Exercise directions - Search the data below for "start"; list each line that holds it.

Collected data -
----

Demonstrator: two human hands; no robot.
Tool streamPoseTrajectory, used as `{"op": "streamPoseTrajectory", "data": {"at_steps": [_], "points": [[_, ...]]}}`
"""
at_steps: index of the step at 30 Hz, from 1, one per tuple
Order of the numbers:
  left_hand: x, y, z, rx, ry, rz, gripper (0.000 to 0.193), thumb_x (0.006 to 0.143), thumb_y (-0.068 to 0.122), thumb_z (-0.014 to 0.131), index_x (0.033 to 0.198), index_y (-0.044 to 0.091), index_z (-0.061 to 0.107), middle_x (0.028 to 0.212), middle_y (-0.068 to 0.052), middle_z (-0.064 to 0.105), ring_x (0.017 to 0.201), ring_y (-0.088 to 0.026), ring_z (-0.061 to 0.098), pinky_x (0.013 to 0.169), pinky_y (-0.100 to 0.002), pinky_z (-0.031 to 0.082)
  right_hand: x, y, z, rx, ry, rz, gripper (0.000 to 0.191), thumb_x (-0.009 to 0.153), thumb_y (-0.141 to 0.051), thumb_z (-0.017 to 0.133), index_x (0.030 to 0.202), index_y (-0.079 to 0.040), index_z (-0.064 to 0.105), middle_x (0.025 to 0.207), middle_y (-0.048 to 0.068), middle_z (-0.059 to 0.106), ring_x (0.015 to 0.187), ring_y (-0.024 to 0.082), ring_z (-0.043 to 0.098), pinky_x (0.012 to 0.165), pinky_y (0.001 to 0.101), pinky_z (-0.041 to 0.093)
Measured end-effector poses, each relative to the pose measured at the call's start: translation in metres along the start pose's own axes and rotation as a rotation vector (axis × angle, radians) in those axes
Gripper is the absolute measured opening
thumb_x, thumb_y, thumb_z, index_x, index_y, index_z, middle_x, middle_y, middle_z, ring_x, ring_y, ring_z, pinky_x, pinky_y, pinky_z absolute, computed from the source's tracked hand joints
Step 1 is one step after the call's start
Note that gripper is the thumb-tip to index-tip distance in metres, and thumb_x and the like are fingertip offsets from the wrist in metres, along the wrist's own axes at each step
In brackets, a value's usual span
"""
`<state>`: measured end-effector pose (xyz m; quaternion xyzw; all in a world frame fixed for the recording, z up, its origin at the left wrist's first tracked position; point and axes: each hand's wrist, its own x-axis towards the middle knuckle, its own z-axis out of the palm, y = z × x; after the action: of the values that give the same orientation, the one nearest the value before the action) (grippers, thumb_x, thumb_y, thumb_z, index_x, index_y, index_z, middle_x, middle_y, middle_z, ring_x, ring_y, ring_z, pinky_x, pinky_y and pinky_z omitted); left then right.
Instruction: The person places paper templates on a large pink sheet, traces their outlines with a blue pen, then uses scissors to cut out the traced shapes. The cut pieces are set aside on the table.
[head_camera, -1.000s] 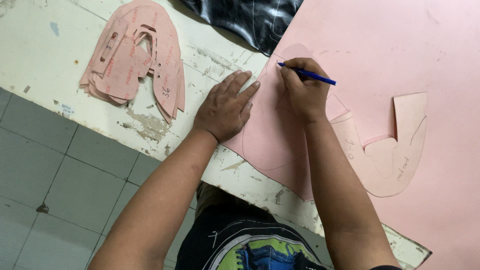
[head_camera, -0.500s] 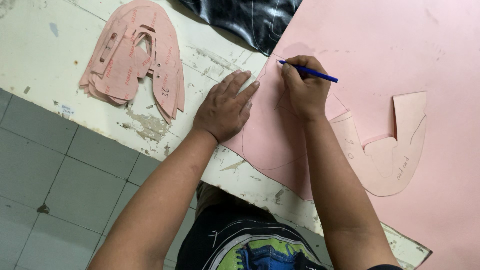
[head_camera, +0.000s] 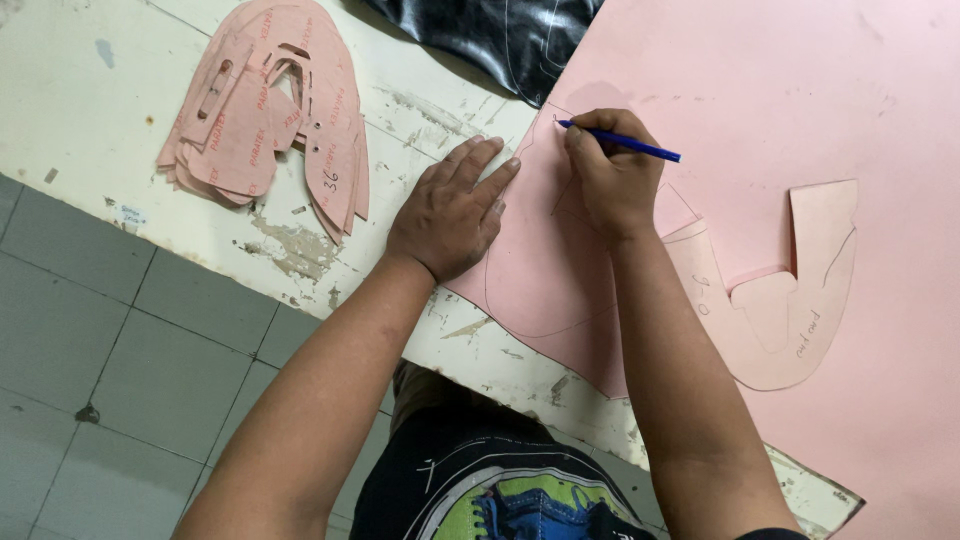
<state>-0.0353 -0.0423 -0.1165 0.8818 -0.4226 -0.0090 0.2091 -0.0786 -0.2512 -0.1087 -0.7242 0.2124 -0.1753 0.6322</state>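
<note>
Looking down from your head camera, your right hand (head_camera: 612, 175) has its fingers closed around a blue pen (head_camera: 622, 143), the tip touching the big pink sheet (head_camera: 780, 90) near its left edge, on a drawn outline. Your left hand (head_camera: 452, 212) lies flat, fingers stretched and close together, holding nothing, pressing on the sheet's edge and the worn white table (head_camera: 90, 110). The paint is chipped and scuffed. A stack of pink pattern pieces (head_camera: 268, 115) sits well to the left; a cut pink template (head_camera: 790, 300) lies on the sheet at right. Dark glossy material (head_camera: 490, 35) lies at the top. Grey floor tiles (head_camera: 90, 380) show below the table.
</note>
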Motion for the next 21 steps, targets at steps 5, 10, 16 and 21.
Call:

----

Answer for this exercise -
Measured end-effector poses, each relative to the pose measured at the call's start: translation in metres along the start pose's own axes and rotation as a rotation vector (axis × angle, radians) in those axes
Step 1 is one step after the call's start

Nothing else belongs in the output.